> [TASK OBJECTIVE]
In the listing below, pick out lines with "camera".

> [INFORMATION SUPPLIED]
------------------------------------------------------------

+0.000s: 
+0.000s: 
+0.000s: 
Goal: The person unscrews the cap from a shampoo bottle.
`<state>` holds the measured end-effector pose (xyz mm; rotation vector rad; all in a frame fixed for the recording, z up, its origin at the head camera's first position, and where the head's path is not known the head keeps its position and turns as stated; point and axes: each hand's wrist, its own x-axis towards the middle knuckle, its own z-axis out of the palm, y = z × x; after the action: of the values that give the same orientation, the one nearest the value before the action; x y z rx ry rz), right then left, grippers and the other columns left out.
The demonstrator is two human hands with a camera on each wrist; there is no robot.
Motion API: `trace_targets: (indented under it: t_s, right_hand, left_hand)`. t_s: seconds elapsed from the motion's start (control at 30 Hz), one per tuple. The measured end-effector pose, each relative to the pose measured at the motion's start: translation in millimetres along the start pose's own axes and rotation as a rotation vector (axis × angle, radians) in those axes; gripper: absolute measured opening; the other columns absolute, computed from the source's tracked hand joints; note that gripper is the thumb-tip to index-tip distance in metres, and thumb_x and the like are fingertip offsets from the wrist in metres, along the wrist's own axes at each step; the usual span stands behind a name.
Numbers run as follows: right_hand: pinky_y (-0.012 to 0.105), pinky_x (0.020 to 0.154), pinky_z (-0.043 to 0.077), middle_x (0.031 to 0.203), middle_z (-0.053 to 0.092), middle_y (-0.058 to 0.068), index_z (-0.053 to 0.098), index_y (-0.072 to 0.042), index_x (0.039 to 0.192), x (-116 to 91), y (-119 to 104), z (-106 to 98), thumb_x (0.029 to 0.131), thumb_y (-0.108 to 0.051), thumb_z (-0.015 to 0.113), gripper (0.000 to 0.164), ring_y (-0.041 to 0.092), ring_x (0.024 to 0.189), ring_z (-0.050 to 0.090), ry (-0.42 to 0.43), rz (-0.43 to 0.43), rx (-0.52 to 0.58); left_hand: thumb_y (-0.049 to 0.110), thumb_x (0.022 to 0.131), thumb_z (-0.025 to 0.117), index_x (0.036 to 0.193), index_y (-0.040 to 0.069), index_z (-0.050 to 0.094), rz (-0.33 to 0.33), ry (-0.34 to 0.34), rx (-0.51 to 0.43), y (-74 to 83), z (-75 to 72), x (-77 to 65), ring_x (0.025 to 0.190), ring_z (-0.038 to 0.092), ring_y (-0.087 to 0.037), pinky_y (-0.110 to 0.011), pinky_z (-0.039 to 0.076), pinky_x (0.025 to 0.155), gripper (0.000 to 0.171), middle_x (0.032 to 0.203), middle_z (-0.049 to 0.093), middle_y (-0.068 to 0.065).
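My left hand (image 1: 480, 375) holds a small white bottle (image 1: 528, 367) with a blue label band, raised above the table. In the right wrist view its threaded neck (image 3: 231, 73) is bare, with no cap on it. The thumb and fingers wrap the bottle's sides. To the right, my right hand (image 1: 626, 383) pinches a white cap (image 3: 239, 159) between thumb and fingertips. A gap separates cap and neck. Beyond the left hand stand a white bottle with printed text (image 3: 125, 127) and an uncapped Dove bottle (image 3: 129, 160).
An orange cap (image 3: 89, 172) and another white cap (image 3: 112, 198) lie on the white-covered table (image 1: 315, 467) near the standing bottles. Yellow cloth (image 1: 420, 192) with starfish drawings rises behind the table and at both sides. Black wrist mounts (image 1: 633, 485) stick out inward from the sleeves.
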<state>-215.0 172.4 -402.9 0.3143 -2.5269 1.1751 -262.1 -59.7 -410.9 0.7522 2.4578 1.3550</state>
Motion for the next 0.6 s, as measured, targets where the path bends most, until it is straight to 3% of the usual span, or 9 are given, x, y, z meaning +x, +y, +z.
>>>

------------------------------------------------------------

> [TASK OUTPUT]
`<state>` holds the measured end-effector pose (xyz mm; rotation vector rad; all in a frame fixed for the recording, z up, its origin at the head camera's first position, and where the head's path is not known the head keeps its position and turns as stated; point and axes: each hand's wrist, its own x-axis towards the middle knuckle, its own z-axis out of the palm, y = z × x; after the action: of the values that give the same orientation, the one nearest the value before the action; x y z rx ry rz), right then left, grippers and the other columns left out.
The demonstrator is two human hands with a camera on each wrist; there is no robot.

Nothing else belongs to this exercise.